PROMPT: Copy the listing out exactly as shown.

(INFORMATION PROVIDED Opens)

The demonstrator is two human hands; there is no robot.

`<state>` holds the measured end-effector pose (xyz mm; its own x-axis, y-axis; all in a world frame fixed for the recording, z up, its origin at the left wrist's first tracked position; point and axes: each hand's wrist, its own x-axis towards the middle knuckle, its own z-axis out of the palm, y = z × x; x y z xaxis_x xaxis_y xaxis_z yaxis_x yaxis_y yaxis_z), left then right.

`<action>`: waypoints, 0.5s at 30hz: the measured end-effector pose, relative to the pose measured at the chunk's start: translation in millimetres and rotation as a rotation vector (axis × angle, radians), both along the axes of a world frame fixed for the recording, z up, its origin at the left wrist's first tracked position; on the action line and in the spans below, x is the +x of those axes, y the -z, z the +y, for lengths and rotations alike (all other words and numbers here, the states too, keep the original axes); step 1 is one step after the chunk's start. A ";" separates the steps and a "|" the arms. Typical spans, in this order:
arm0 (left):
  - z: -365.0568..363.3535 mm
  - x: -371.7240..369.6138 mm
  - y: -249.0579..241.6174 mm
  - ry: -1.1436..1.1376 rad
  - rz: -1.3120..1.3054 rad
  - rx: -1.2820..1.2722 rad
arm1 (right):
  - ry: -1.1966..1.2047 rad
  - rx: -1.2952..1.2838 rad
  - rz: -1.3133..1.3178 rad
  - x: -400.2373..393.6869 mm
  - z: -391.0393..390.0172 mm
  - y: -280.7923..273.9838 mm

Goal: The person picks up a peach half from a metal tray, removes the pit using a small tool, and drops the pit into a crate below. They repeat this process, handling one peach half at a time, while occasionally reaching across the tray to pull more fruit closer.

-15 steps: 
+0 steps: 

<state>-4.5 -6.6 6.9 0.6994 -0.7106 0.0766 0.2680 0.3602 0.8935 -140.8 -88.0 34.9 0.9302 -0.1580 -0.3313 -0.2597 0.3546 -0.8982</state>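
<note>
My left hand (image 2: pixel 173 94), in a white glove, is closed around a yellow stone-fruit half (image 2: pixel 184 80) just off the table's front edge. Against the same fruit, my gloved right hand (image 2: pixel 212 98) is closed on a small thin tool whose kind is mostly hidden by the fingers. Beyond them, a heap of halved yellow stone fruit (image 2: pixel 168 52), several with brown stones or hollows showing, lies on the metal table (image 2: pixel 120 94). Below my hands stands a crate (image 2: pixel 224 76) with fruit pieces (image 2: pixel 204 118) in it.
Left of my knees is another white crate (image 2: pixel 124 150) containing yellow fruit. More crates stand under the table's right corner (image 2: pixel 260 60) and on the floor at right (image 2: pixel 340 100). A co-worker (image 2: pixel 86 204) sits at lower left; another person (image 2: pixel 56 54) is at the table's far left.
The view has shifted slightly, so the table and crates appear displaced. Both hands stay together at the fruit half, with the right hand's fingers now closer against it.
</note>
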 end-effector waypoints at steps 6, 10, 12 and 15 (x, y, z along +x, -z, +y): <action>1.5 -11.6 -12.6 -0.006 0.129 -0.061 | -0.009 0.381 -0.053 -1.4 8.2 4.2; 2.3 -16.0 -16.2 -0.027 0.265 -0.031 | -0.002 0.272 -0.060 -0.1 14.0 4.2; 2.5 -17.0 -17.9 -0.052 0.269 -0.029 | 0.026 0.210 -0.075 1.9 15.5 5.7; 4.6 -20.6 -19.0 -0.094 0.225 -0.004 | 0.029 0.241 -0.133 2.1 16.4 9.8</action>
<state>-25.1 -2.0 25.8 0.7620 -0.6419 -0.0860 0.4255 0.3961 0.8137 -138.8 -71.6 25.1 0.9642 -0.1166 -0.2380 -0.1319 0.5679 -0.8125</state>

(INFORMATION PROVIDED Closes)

ANSWER SECTION:
The demonstrator is two human hands; there is no robot.

`<state>` holds the measured end-effector pose (xyz mm; its own x-axis, y-axis; all in a world frame fixed for the recording, z up, its origin at the left wrist's first tracked position; point and axes: each hand's wrist, its own x-axis towards the middle knuckle, its own z-axis out of the palm, y = z × x; x y z xaxis_x xaxis_y xaxis_z yaxis_x yaxis_y yaxis_z), left then right.

`<action>`: waypoints, 0.5s at 30hz: the measured end-effector pose, relative to the pose measured at the chunk's start: translation in millimetres and rotation as a rotation vector (axis × angle, radians), both along the axes of a world frame fixed for the recording, z up, its origin at the left wrist's first tracked position; on the action line and in the spans below, x is the +x of those axes, y the -z, z the +y, for lengths and rotations alike (all other words and numbers here, the states too, keep the original axes); step 1 is one step after the chunk's start. A ";" separates the steps and a "|" the arms. Typical spans, in this order:
arm0 (left):
  - z: -365.0568..363.3535 mm
  - x: -371.7240..369.6138 mm
  - y: -249.0579..241.6174 mm
  - ry: -1.1436..1.1376 rad
  - rz: -1.3120..1.3054 rad
  - rx: -1.2820..1.2722 rad
arm1 (right):
  - ry: -1.1966..1.2047 rad
  - rx: -1.2952..1.2838 rad
  - rz: -1.3133..1.3178 rad
  - x: -400.2373..393.6869 mm
  - z: -391.0393..390.0172 mm
  - y: -280.7923..273.9838 mm

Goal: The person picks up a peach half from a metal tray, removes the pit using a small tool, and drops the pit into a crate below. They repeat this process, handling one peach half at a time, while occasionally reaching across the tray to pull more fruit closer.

-15 steps: 
+0 steps: 

<state>-4.5 -6.6 6.9 0.6994 -0.7106 0.0766 0.2680 0.3602 0.8935 -140.8 -88.0 34.9 0.9302 -0.1580 -0.3313 -0.2597 0.3546 -0.8982</state>
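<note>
My left hand (image 2: pixel 173 94), in a white glove, is closed around a yellow stone-fruit half (image 2: pixel 184 80) just off the table's front edge. Against the same fruit, my gloved right hand (image 2: pixel 212 98) is closed on a small thin tool whose kind is mostly hidden by the fingers. Beyond them, a heap of halved yellow stone fruit (image 2: pixel 168 52), several with brown stones or hollows showing, lies on the metal table (image 2: pixel 120 94). Below my hands stands a crate (image 2: pixel 224 76) with fruit pieces (image 2: pixel 204 118) in it.
Left of my knees is another white crate (image 2: pixel 124 150) containing yellow fruit. More crates stand under the table's right corner (image 2: pixel 260 60) and on the floor at right (image 2: pixel 340 100). A co-worker (image 2: pixel 86 204) sits at lower left; another person (image 2: pixel 56 54) is at the table's far left.
The view has shifted slightly, so the table and crates appear displaced. Both hands stay together at the fruit half, with the right hand's fingers now closer against it.
</note>
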 end-effector waypoints at steps 6, 10, 12 and 15 (x, y, z along +x, -z, +y): <action>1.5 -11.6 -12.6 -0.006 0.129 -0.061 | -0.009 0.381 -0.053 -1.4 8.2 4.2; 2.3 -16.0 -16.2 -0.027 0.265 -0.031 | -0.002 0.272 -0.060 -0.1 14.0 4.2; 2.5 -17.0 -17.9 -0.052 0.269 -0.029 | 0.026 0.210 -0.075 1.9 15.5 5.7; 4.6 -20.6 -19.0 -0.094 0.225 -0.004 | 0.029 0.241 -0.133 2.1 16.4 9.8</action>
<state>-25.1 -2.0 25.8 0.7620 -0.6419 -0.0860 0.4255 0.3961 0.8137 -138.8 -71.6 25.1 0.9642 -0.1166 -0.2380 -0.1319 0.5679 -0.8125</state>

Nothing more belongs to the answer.